The metabolic syndrome (MetS) is associated with overweight and abdominal obesity. Our aim was to use longitudinal measurements to provide clinically relevant information on the relative influence of changes in body mass index (BMI), waist circumference (WC), and weekly physical exercise duration on the development of each of the MetS components.
We analyzed data collected at the Tel-Aviv Medical Center Inflammation Survey (TAMCIS). Apparently healthy individuals with two consecutive visits that were not treated for any metabolic criteria were included in this study. We analyzed the influence of changes in BMI, WC, and time engaged in physical exercise on the change in each of the components of the metabolic syndrome using linear regressions.
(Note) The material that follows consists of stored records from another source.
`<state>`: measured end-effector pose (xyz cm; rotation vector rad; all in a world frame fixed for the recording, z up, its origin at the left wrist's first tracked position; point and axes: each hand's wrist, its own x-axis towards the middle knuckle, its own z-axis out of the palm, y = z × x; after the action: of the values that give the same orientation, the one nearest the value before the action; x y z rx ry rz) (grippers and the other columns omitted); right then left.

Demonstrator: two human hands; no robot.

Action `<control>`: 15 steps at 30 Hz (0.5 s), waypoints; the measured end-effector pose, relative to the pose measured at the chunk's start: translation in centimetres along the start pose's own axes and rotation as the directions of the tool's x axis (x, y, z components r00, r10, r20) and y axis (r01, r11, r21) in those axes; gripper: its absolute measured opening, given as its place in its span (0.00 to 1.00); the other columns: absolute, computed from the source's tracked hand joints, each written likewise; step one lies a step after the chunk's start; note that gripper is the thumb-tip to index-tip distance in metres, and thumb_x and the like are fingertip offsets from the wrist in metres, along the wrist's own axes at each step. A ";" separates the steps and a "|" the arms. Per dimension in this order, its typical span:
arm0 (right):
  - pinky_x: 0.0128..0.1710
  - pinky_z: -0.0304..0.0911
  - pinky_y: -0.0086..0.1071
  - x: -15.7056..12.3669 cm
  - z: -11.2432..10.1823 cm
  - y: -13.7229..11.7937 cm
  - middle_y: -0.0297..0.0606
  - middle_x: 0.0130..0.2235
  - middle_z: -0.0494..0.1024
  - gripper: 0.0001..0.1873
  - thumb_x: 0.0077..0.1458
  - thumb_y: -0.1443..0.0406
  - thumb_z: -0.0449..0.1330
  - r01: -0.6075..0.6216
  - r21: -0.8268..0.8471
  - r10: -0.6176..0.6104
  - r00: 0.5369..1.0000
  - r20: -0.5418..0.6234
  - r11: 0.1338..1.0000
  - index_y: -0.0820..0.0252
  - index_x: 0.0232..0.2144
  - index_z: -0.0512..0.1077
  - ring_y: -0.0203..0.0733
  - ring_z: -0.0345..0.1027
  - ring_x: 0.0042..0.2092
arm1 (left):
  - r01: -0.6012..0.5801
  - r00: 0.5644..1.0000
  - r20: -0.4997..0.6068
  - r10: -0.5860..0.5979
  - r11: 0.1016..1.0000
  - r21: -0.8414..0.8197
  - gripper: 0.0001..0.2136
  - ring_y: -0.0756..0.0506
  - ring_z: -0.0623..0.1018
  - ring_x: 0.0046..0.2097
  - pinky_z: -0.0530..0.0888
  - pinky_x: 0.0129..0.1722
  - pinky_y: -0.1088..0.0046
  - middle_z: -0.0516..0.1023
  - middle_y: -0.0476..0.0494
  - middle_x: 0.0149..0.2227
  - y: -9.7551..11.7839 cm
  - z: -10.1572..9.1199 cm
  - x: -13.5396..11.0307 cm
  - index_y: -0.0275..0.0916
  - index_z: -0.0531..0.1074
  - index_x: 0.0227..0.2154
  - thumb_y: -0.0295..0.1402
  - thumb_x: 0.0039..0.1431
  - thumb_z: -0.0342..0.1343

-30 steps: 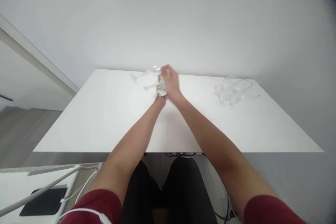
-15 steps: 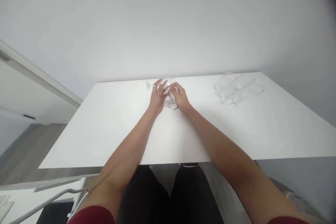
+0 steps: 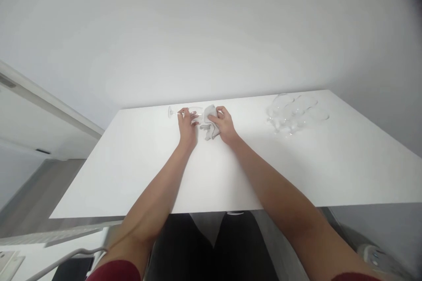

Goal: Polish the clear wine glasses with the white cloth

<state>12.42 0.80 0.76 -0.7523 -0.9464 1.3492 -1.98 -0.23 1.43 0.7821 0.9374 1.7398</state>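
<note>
At the far part of the white table (image 3: 115, 175), the left hand (image 3: 187, 129) grasps in its fingers a stemmed glass (image 3: 198, 110), transparent and turned sideways, foot toward the table's left end. The right hand (image 3: 226, 126) pinches a crumpled grey cloth (image 3: 212, 131) beside it; clear glasses (image 3: 293, 113) lie clustered toward the table's right end.

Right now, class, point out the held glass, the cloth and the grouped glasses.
Held glass (image 3: 198, 111): head view, on its bowl.
Cloth (image 3: 209, 112): head view, on its upper part.
Grouped glasses (image 3: 296, 110): head view, near the group's middle.
</note>
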 end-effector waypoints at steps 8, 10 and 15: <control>0.55 0.71 0.38 -0.7 0.5 -0.5 0.40 0.53 0.77 0.19 0.60 0.53 0.65 0.240 -0.291 -0.229 0.971 0.074 0.926 0.53 0.50 0.81 0.46 0.73 0.55 | 0.057 0.997 0.061 -0.055 0.998 -0.033 0.20 0.46 0.83 0.48 0.77 0.43 0.72 0.81 0.39 0.54 -0.4 0.0 0.1 0.44 0.72 0.50 0.52 0.66 0.64; 0.57 0.71 0.40 -0.9 0.8 -0.6 0.41 0.59 0.74 0.22 0.62 0.54 0.63 0.289 -0.377 -0.232 0.954 0.189 0.880 0.51 0.56 0.80 0.48 0.71 0.59 | 0.086 0.996 0.032 -0.083 0.993 -0.085 0.20 0.45 0.84 0.48 0.78 0.44 0.71 0.81 0.37 0.55 -0.5 -0.1 0.4 0.43 0.72 0.49 0.52 0.67 0.63; 0.68 0.64 0.48 -1.1 1.3 -0.2 0.43 0.63 0.74 0.24 0.61 0.59 0.64 0.404 -0.440 -0.249 0.896 0.369 0.802 0.50 0.59 0.78 0.55 0.64 0.68 | 0.015 1.000 -0.013 -0.016 0.995 -0.097 0.18 0.45 0.83 0.49 0.78 0.47 0.70 0.83 0.39 0.52 -0.6 0.0 0.3 0.42 0.74 0.49 0.50 0.67 0.62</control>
<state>11.42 -0.44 1.35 -0.7383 -1.6378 0.9115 -1.81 0.23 0.98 0.6991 0.8598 1.7653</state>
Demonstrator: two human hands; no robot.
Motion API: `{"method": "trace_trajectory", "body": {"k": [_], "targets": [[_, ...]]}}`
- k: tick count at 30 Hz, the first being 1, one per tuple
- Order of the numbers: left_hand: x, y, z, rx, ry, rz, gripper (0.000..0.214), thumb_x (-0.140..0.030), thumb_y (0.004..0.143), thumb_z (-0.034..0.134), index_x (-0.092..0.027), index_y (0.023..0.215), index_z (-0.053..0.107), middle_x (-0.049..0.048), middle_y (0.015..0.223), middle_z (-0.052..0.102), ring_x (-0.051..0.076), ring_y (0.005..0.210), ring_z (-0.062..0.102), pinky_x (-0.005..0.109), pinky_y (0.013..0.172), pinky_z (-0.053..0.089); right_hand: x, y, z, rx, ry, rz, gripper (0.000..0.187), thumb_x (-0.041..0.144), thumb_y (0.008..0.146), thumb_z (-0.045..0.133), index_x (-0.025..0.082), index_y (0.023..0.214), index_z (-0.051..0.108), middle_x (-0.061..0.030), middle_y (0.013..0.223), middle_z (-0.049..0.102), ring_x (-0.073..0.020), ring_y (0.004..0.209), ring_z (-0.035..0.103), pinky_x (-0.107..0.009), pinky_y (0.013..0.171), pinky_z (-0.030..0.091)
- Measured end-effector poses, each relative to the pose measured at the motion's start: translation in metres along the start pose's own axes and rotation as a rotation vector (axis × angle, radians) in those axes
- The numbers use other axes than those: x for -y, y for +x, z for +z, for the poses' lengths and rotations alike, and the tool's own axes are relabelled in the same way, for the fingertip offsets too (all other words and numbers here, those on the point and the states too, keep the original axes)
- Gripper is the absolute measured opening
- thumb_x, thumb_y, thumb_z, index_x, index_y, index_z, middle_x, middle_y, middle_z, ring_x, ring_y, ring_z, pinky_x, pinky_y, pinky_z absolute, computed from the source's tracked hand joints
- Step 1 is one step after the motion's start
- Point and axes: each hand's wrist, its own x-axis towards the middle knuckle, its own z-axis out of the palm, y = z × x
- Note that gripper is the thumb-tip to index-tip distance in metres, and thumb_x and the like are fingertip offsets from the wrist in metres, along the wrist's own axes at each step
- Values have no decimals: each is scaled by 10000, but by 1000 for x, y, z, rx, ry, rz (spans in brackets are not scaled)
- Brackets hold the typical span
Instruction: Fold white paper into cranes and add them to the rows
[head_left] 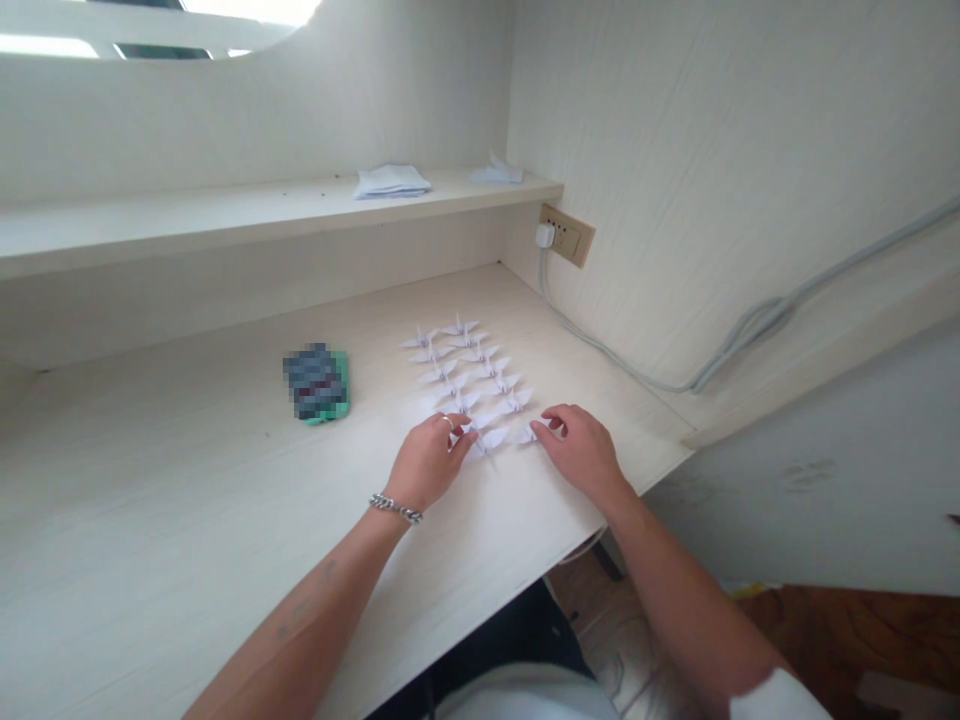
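Note:
Several small white folded paper cranes stand in two rows on the desk. My left hand (429, 458), with a ring and a chain bracelet, has thumb and fingertips closed at the wing of the nearest crane (489, 440) in the left row. Across from it, my right hand (583, 447) pinches the outer wing of the nearest crane (519, 433) in the right row. These two cranes sit side by side, partly covered by my fingers. Farther back, another crane (460, 327) ends the right row.
A blurred-out phone-like object with a green edge (341, 385) lies left of the cranes. On the shelf (225, 215) are folded white paper (392, 181) and another paper piece (497, 172). A grey cable (637, 375) runs from the wall socket (574, 238) along the right.

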Motion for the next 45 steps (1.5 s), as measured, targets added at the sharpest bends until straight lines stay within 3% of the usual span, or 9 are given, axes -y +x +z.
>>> {"method": "trace_trajectory", "body": {"k": [12, 18, 24, 29, 45], "targets": [[5, 5, 0, -14, 34, 51, 263, -285, 909, 461, -184, 944, 701, 58, 829, 711, 198, 756, 644, 329, 735, 493, 7, -9, 3, 9, 62, 27, 261, 427, 864, 570, 192, 910, 673, -26, 833, 663, -159, 740, 582, -272, 710, 432], [-2, -5, -2, -124, 45, 32, 243, -312, 924, 458, -182, 924, 665, 58, 881, 701, 181, 739, 634, 312, 724, 486, 8, -14, 7, 32, 4, 36, 273, 436, 828, 617, 191, 938, 665, -31, 853, 663, -164, 778, 591, -270, 723, 433], [-15, -25, 3, -93, 186, 63, 276, -413, 914, 498, -183, 942, 648, 68, 876, 672, 219, 843, 635, 320, 703, 484, 10, -12, 9, 48, -75, 24, 183, 359, 863, 575, 195, 887, 653, -36, 860, 666, -170, 815, 600, -272, 749, 418], [-24, -26, 13, -66, 267, 79, 282, -430, 917, 495, -198, 974, 645, 66, 889, 674, 222, 867, 635, 303, 659, 481, 11, -10, 9, 45, -154, 25, 184, 325, 898, 518, 202, 838, 641, -38, 843, 671, -184, 829, 604, -282, 739, 404], [-27, -24, 14, -6, 175, 41, 239, -362, 933, 475, -201, 968, 648, 50, 890, 690, 206, 848, 645, 305, 699, 488, 16, -3, 10, 45, -205, 44, 195, 340, 903, 510, 205, 853, 641, -49, 865, 672, -192, 859, 606, -284, 746, 409]]}}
Included were 7532 individuals (5431 men, 2101 women) with 2 years follow-up. Participants who gained two BMI points, had the mean number of criteria increase from 1.07 to 1.52, while participants who lost two BMI points, decreased from 1.64 to 1.16. A long-term analysis over 5 years showed similar results. Furthermore, an increase in WC was independently associated with increased severity of each of the other components, when controlling for increase in BMI. Increase in weekly exercise duration had a small but statistically significant favorable effect on blood triglycerides and HDL levels, but not on blood pressure or HbA1C.
Changes in BMI and WC are highly associative with the likelihood and severity of the MetS independently of the baseline levels, suggesting that obese individuals can substantially improve their MetS prognosis by losing both body weight and abdominal fat.